Activity:
Repeat the listing word for word. No pictures belong in the copy.

────────────────────

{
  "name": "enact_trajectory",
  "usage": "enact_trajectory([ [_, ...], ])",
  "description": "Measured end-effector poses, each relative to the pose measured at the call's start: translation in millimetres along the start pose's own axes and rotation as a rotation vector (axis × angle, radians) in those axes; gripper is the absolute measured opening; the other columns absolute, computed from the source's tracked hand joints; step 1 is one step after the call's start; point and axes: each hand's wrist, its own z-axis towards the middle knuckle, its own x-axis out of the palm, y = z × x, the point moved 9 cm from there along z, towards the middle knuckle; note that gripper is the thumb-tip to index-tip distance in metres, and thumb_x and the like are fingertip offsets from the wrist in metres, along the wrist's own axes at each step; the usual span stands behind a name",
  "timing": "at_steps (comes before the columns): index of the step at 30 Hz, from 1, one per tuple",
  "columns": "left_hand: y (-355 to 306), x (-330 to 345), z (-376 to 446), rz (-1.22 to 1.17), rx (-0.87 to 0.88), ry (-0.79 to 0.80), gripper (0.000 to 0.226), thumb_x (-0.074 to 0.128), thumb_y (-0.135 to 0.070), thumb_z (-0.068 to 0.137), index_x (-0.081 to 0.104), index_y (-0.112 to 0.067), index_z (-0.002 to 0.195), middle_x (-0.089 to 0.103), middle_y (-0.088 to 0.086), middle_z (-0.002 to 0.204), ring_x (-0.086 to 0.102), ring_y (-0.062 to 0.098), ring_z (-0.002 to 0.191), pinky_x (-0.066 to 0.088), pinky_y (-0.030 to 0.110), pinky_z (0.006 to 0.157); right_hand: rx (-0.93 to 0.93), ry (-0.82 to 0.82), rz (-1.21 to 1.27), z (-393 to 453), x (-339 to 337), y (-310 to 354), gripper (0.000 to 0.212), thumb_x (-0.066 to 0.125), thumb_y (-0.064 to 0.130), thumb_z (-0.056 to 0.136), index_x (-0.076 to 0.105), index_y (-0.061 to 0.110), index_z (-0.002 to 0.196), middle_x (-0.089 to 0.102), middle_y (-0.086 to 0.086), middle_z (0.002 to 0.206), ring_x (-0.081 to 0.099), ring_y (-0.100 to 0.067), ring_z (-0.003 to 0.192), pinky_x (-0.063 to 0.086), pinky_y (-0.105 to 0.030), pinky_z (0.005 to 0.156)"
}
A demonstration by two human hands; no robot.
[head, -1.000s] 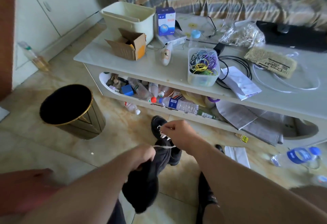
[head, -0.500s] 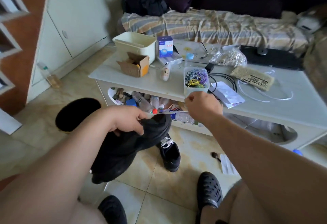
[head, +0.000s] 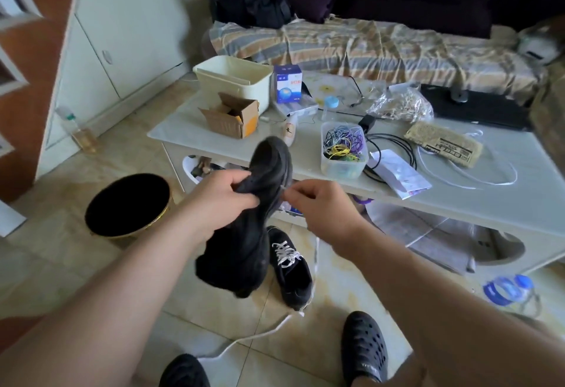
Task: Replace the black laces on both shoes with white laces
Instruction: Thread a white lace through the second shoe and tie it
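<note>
The left hand [head: 224, 200] grips the black shoe [head: 250, 221] in the air, and just beside it the right hand [head: 318, 206] pinches the white lace [head: 260, 333]. The lace hangs down to the floor under both hands, near the other shoe [head: 290, 267]. I think a foot may catch this long tail and pull it out.

The floor [head: 91, 267] is covered with glossy beige tiles that have yellowish stains. A low white table [head: 477, 203] with a lower shelf stands in the middle, and behind it is a sofa [head: 382, 47] under a striped cover. On the left there are white cupboard doors [head: 122, 35] beside a brown wooden panel [head: 33, 59], and the light is soft daylight.
</note>
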Motion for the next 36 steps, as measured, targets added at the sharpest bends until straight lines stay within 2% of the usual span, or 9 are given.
enact_trajectory([
  [4, -16, 5, 4, -0.546, 0.009, -0.135, 0.052, 0.077, -0.005, 0.07, 0.075, -0.029, 0.116, 0.08, 0.003, 0.101, 0.076, 0.027, 0.093, 0.061, 0.046, 0.09, -0.042, 0.037, 0.308, -10, 19, 18, 0.018, 0.07, 0.016, 0.098, 0.08, 0.019, 0.083, 0.064, 0.001, 0.07, 0.051, -0.014, 0.061, 0.046, -0.032, 0.064],
  [7, -26, 21, 5, -0.931, -0.012, -0.018, 0.067, 0.056, 0.02, 0.079, 0.067, -0.023, 0.129, 0.075, 0.016, 0.112, 0.072, 0.034, 0.088, 0.058, 0.04, 0.074, 0.009, 0.023, 0.404, -9, 20, 17, 0.019, 0.066, 0.014, 0.101, 0.078, 0.019, 0.086, 0.07, 0.0, 0.076, 0.057, -0.014, 0.068, 0.05, -0.028, 0.069],
  [11, -42, 41, 0, -1.119, 0.012, 0.161, 0.073, 0.062, 0.015, 0.071, 0.06, -0.014, 0.138, 0.067, 0.023, 0.111, 0.066, 0.034, 0.08, 0.056, 0.043, 0.068, 0.029, 0.033, 0.514, -9, 14, 20, 0.024, 0.058, 0.016, 0.106, 0.071, 0.012, 0.086, 0.059, -0.004, 0.075, 0.05, -0.015, 0.065, 0.043, -0.022, 0.061],
  [15, -55, 53, -10, -1.155, -0.007, 0.187, 0.056, 0.059, 0.009, 0.071, 0.069, -0.01, 0.122, 0.064, 0.021, 0.097, 0.066, 0.032, 0.074, 0.057, 0.039, 0.066, 0.013, 0.089, 0.593, -7, 14, 24, 0.027, 0.056, 0.025, 0.105, 0.061, 0.021, 0.078, 0.048, 0.0, 0.072, 0.04, -0.012, 0.061, 0.029, -0.029, 0.06],
  [18, -59, 60, -17, -1.179, 0.015, 0.124, 0.058, 0.052, 0.015, 0.084, 0.058, -0.009, 0.137, 0.064, 0.021, 0.109, 0.065, 0.033, 0.084, 0.056, 0.044, 0.07, 0.02, 0.119, 0.658, -5, 14, 26, 0.019, 0.056, 0.032, 0.091, 0.054, 0.026, 0.073, 0.042, 0.003, 0.07, 0.037, -0.012, 0.061, 0.025, -0.032, 0.059],
  [22, -69, 57, -24, -1.217, 0.116, 0.044, 0.066, 0.049, 0.022, 0.088, 0.055, -0.018, 0.14, 0.068, 0.019, 0.117, 0.067, 0.031, 0.093, 0.057, 0.041, 0.074, 0.023, 0.165, 0.763, -5, 9, 35, 0.019, 0.054, 0.026, 0.093, 0.055, 0.023, 0.074, 0.049, -0.005, 0.073, 0.047, -0.018, 0.064, 0.037, -0.028, 0.057],
  [26, -74, 51, -29, -1.186, 0.19, -0.024, 0.069, 0.051, 0.027, 0.085, 0.058, -0.018, 0.136, 0.071, 0.016, 0.114, 0.064, 0.03, 0.097, 0.052, 0.045, 0.084, 0.003, 0.185, 0.657, -6, 6, 40, 0.024, 0.053, 0.028, 0.098, 0.058, 0.026, 0.075, 0.048, -0.011, 0.09, 0.043, -0.025, 0.083, 0.039, -0.038, 0.075],
  [29, -78, 45, -33, -1.153, 0.229, -0.091, 0.064, 0.06, 0.023, 0.081, 0.067, -0.022, 0.125, 0.074, 0.013, 0.111, 0.066, 0.028, 0.097, 0.053, 0.048, 0.09, -0.05, 0.16, 0.598, -7, 2, 47, 0.037, 0.048, 0.019, 0.108, 0.06, 0.025, 0.073, 0.052, -0.005, 0.08, 0.049, -0.019, 0.078, 0.045, -0.037, 0.078],
  [36, -63, 36, -36, -1.124, 0.115, -0.357, 0.073, 0.041, 0.034, 0.081, 0.072, -0.026, 0.109, 0.076, 0.001, 0.09, 0.07, 0.023, 0.088, 0.055, 0.057, 0.093, -0.283, -0.129, 0.47, -9, -31, 77, 0.017, 0.069, 0.004, 0.097, 0.079, 0.016, 0.09, 0.073, 0.01, 0.071, 0.063, -0.004, 0.064, 0.052, -0.022, 0.068],
])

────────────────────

Response to the exercise:
{
  "name": "enact_trajectory",
  "usage": "enact_trajectory([ [_, ...], ])",
  "description": "Measured end-effector poses, each relative to the pose measured at the call's start: translation in millimetres along the start pose's own axes and rotation as a rotation vector (axis × angle, radians) in those axes; gripper is the absolute measured opening; the other columns absolute, computed from the source's tracked hand joints; step 1 is one step after the call's start; point and axes: each hand's wrist, its own z-axis towards the middle knuckle, its own x-axis out of the palm, y = z × x, the point moved 9 cm from there along z, towards the middle knuckle; note that gripper is the thumb-tip to index-tip distance in metres, and thumb_x and the like are fingertip offsets from the wrist in metres, along the wrist's own axes at each step; the usual span stands behind a name",
  "timing": "at_steps (comes before the columns): index of the step at 30 Hz, from 1, one per tuple",
  "columns": "left_hand: y (-355 to 306), x (-330 to 345), z (-376 to 446), rz (-1.22 to 1.17), rx (-0.87 to 0.88), ry (-0.79 to 0.80), gripper (0.000 to 0.226), thumb_x (-0.074 to 0.128), thumb_y (-0.135 to 0.070), thumb_z (-0.068 to 0.137), index_x (-0.081 to 0.104), index_y (-0.112 to 0.067), index_z (-0.002 to 0.195), middle_x (-0.089 to 0.103), middle_y (-0.088 to 0.086), middle_z (-0.002 to 0.204), ring_x (-0.086 to 0.102), ring_y (-0.062 to 0.098), ring_z (-0.002 to 0.191), pinky_x (-0.066 to 0.088), pinky_y (-0.030 to 0.110), pinky_z (0.006 to 0.157); right_hand: rx (-0.93 to 0.93), ry (-0.82 to 0.82), rz (-1.21 to 1.27), z (-393 to 453), x (-339 to 337), y (-310 to 354), gripper (0.000 to 0.212), thumb_x (-0.066 to 0.125), thumb_y (-0.064 to 0.130), thumb_z (-0.056 to 0.136), index_x (-0.076 to 0.105), index_y (-0.061 to 0.110), index_z (-0.002 to 0.196), middle_x (-0.089 to 0.102), middle_y (-0.086 to 0.086), middle_z (0.002 to 0.206), ring_x (-0.081 to 0.099), ring_y (-0.100 to 0.067), ring_z (-0.003 to 0.192), pinky_x (-0.063 to 0.086), pinky_y (-0.105 to 0.030), pinky_z (0.005 to 0.156)"
}
A demonstration by two human hands; no robot.
[head, -1.000s] 
[head, -0.500s] 
[head, +0.000s] 
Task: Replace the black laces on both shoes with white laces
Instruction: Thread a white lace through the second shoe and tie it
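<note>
The left hand [head: 224, 200] grips the black shoe [head: 250, 221] in the air, and just beside it the right hand [head: 318, 206] pinches the white lace [head: 260, 333]. The lace hangs down to the floor under both hands, near the other shoe [head: 290, 267]. I think a foot may catch this long tail and pull it out.

The floor [head: 91, 267] is covered with glossy beige tiles that have yellowish stains. A low white table [head: 477, 203] with a lower shelf stands in the middle, and behind it is a sofa [head: 382, 47] under a striped cover. On the left there are white cupboard doors [head: 122, 35] beside a brown wooden panel [head: 33, 59], and the light is soft daylight.
</note>
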Motion for the next 36 steps, as measured, targets added at the sharpest bends until straight lines stay within 2% of the usual span, or 9 are given.
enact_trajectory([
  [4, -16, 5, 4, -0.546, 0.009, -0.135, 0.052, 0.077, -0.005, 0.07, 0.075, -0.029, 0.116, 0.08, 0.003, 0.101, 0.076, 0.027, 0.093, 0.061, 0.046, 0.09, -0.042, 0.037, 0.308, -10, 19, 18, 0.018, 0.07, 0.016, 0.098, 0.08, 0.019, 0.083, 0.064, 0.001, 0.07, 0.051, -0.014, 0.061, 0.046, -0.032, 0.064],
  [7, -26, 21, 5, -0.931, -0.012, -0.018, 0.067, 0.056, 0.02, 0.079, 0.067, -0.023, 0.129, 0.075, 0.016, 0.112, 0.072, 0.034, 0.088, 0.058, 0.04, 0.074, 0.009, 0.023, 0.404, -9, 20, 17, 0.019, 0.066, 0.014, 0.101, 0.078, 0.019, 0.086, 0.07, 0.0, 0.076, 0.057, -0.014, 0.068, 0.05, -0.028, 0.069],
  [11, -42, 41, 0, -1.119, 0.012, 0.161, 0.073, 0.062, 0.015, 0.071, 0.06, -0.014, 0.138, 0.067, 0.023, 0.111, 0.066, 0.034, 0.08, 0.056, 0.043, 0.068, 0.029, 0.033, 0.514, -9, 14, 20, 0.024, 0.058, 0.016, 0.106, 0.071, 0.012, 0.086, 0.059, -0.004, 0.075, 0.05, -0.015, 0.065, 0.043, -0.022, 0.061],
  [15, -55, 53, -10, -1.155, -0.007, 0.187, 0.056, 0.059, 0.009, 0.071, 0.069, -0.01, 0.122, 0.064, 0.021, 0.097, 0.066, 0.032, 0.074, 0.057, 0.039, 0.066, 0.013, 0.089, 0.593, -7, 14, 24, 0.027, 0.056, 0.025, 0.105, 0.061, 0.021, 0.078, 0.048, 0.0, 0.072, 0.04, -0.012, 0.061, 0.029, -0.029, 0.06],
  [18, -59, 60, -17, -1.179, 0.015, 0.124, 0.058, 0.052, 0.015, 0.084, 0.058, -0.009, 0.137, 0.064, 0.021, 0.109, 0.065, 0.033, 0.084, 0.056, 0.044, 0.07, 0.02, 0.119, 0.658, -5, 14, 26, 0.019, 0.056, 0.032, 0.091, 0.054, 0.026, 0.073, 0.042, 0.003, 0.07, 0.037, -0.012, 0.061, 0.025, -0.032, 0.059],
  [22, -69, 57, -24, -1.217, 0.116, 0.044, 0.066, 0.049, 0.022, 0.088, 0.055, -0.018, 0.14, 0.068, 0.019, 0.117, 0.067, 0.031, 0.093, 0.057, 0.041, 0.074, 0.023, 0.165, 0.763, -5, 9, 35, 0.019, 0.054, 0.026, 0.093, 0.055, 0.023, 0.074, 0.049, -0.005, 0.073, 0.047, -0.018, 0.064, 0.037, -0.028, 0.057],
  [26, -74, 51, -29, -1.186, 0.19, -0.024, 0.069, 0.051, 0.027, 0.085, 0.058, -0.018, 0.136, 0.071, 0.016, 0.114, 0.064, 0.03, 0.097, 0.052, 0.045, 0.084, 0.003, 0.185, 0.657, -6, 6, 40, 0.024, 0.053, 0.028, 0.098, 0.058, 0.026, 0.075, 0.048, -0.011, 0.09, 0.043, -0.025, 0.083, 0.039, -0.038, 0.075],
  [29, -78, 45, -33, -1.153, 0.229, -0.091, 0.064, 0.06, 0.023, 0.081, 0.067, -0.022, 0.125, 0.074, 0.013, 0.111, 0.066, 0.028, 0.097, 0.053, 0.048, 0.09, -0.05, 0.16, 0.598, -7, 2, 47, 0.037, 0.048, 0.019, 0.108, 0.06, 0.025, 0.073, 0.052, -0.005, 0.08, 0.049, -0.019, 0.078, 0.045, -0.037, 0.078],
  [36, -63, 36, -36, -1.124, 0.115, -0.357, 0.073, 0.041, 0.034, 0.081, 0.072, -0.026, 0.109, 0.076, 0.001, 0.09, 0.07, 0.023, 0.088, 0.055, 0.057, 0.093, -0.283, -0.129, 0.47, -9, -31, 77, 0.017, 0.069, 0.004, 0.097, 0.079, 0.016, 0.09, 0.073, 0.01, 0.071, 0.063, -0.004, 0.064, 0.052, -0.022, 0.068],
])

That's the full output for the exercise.